7.02. Trustee Not Responsible for Recitals. The recitals contained herein and in the Notes, except the Trustee’s certificates of authentication, shall be taken as statements of the Company and not those of the Trustee, and the Trustee assumes no responsibility for the correctness thereof. The Trustee makes no representations as to the validity or sufficiency of this Supplemental Indenture or of the Notes. The Trustee shall not be accountable for the use or application by the Company of the Notes or of the proceeds thereof.
7.03. New York Law To Govern. THIS SUPPLEMENTAL INDENTURE AND EACH NOTE SHALL BE GOVERNED BY AND CONSTRUED IN ACCORDANCE WITH THE LAWS OF THE STATE OF NEW YORK APPLICABLE TO AGREEMENTS MADE OR INSTRUMENTS ENTERED INTO AND, IN EACH CASE, PERFORMED IN SAID STATE.
7.04. Severability. In case any provision in this Supplemental Indenture or in the Notes shall be invalid, illegal or unenforceable, the validity, legality and enforceability of the remaining provisions shall not in any way be affected or impaired by such invalid, illegal or unenforceable provision.
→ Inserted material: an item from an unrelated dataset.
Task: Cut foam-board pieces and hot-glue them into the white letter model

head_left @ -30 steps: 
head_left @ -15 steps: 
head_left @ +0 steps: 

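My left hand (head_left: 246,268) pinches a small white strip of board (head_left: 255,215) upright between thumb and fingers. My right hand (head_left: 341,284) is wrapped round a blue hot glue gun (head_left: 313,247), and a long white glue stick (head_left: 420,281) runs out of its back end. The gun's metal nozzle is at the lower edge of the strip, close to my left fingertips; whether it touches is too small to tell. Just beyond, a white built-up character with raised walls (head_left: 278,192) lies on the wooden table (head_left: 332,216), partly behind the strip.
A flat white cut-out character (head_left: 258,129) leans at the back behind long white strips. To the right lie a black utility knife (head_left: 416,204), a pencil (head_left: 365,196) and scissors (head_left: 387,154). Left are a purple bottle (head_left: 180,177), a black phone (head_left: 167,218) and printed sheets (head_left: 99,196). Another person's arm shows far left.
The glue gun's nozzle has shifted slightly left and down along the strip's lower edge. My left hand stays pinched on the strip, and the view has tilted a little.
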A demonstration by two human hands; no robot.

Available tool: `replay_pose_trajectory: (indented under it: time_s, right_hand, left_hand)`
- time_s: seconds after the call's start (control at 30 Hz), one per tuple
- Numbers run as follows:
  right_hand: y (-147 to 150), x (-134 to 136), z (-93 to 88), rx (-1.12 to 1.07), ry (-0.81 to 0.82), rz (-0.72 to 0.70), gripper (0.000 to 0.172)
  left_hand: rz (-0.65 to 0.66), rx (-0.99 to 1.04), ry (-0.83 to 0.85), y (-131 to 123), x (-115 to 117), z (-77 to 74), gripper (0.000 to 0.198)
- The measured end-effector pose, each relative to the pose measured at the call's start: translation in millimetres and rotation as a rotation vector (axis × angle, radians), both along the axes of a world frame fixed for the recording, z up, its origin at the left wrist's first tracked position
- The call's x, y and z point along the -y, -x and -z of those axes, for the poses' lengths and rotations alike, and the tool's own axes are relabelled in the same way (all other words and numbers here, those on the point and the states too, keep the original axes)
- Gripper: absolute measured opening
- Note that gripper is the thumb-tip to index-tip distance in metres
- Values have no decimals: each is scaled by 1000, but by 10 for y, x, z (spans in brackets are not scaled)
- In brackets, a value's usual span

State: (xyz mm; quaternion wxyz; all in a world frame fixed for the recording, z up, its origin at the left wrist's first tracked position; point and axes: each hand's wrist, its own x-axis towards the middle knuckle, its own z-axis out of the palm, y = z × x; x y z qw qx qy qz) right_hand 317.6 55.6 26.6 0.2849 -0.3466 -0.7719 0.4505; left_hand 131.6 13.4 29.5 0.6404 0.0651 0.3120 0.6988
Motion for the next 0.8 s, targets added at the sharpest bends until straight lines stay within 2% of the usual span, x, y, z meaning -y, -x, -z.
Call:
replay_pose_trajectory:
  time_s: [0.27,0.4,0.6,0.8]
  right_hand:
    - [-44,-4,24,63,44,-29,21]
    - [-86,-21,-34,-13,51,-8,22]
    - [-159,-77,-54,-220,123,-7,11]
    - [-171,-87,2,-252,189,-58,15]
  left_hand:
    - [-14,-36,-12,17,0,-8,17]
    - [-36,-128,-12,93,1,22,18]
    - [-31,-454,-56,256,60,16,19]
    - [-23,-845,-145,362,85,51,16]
7.05. Counterparts. This Supplemental Indenture may be executed in any number of counterparts each of which shall be an original, but such counterparts shall together constitute but one and the same instrument. The exchange of copies of this Supplemental Indenture and of signature pages by facsimile or electronic format (i.e., “.pdf” or “.tif”) transmission shall constitute effective execution and delivery of this Supplemental Indenture as to the parties hereto and may be used in lieu of the original Supplemental Indenture for all purposes. Signatures of the parties hereto transmitted by facsimile or electronic format (i.e., “.pdf” or “.tif”) shall be deemed to be their original signatures for all purposes.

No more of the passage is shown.